Online ML Custom Models

These are custom models intended for river or creme. The intention is to be able to use them in multiple places (and test out new ideas) without relying on official river releases.

Quick Start

$ pip install -e .

or from GitHub

$ pip install git+https://github.com/vsoch/online_ml_custom.git@main

Models

KNeighbors

I wanted a custom KNN classifier that would:

add new data to the window only given it is more different than some minimum similarity threshold (default min_distance_keep 0.05)
allow storing an identifier with the datum to be able to associate later
return neighbors instead of a prediction (for me to act on)

Complete details are in this GitHub issue comment and you can see the example in examples/creme/knn.py

Here is example usage:

from online_ml_custom.creme.knn import KNeighbors
from creme import feature_extraction

sentences = ["The quick brown cat ran over the lazy dog", 
             "The quick brown fox ran over the lazy dog",
             "The quick brown dog ran over the lazy cat",
             "I think therefore I am",
             "You think therefore you are",
             "We think therefore we are not."]


model = feature_extraction.TFIDF() | KNeighbors(n_neighbors=2)

You can provide an identifier (uid) for later association (here we use the forloop index)

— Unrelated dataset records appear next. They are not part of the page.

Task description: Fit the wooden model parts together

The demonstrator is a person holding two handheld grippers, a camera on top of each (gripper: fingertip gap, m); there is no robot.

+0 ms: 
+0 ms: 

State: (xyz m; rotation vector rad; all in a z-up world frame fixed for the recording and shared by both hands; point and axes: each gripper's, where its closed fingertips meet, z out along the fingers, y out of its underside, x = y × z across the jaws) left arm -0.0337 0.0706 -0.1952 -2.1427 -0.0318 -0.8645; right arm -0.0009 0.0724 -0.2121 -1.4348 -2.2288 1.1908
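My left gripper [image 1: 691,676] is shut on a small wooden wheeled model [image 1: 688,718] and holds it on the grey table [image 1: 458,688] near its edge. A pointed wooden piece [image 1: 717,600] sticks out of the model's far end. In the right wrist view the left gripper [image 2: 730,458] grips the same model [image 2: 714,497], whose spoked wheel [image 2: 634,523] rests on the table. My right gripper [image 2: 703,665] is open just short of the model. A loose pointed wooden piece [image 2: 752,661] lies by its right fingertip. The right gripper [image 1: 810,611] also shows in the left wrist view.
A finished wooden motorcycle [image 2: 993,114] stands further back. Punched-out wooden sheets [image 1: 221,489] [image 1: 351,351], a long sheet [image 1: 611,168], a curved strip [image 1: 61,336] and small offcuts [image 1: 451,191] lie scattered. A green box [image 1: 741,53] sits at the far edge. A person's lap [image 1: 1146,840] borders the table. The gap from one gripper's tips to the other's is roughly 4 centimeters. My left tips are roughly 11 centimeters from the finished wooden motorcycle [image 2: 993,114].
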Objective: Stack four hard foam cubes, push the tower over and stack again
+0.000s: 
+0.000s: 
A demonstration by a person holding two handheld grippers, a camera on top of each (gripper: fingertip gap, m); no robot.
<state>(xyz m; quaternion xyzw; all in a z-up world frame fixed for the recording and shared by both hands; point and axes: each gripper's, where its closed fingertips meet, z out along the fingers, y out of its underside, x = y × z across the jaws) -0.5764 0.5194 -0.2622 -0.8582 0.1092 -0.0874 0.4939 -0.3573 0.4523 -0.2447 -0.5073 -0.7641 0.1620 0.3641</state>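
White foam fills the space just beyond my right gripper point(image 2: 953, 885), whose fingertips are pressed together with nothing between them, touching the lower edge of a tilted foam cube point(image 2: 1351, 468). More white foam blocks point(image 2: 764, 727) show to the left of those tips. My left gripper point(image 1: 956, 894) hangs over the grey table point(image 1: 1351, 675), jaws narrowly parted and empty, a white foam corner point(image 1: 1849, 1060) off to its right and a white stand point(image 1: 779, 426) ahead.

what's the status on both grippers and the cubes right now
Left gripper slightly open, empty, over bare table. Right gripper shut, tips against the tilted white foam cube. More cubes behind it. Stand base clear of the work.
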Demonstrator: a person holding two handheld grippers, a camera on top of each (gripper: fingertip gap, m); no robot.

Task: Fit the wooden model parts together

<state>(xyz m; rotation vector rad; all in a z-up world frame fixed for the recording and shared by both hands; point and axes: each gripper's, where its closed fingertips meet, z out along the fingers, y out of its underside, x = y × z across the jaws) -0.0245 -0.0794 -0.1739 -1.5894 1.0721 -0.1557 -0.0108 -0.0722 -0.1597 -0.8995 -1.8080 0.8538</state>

for uid, sentence in enumerate(sentences):
    model.fit_one(x=sentence, uid=uid)

# Adding to window 0: the quick brown cat ran over lazy dog
# Adding to window 1: the quick brown fox ran over lazy dog
# Adding to window 3: think therefore am
# Adding to window 4: you think therefore are
# Adding to window 5: we think therefore are not

Or not! Note that if you run this directly after, we will be under the minimum difference threshold and you won't see these points added (they are redundant).

for sentence in sentences:
    model.fit_one(x=sentence)

And then we can get predictions! But you'll get back the full list of neighbors for you to decide how to act upon.

for sentence in sentences:
    res = model.predict_one(x=sentence)
    print(res)

[({'we': 0.7071067811865475,
   'think': 0.35355339059327373,
   'therefore': 0.35355339059327373,
   'are': 0.35355339059327373,
   'not': 0.35355339059327373},
  None,
  5,
  0.02163152256588398),
 ({'you': 0.7559289460184544,
   'think': 0.3779644730092272,
   'therefore': 0.3779644730092272,
   'are': 0.3779644730092272},
  None,
  4,
  1.3528150063811903)]

The above is one result object, and note since k=2 we are getting two back. Each item in the above list is a tuple of neighbors with an added similarity score. The first item in the tuple are the features (x), followed by an actual value Y (we didn't provide so it's empty) and then the identifier and similarity score. For the above, the first match is the same data point, and the reason the score isn't exactly 1 is because of the TFIDF - the frequency of a particular feature across our samples changes as we learn more, so the value you derive for this new item is slightly different than the old one.

License

This code is licensed under the MPL 2.0 LICENSE.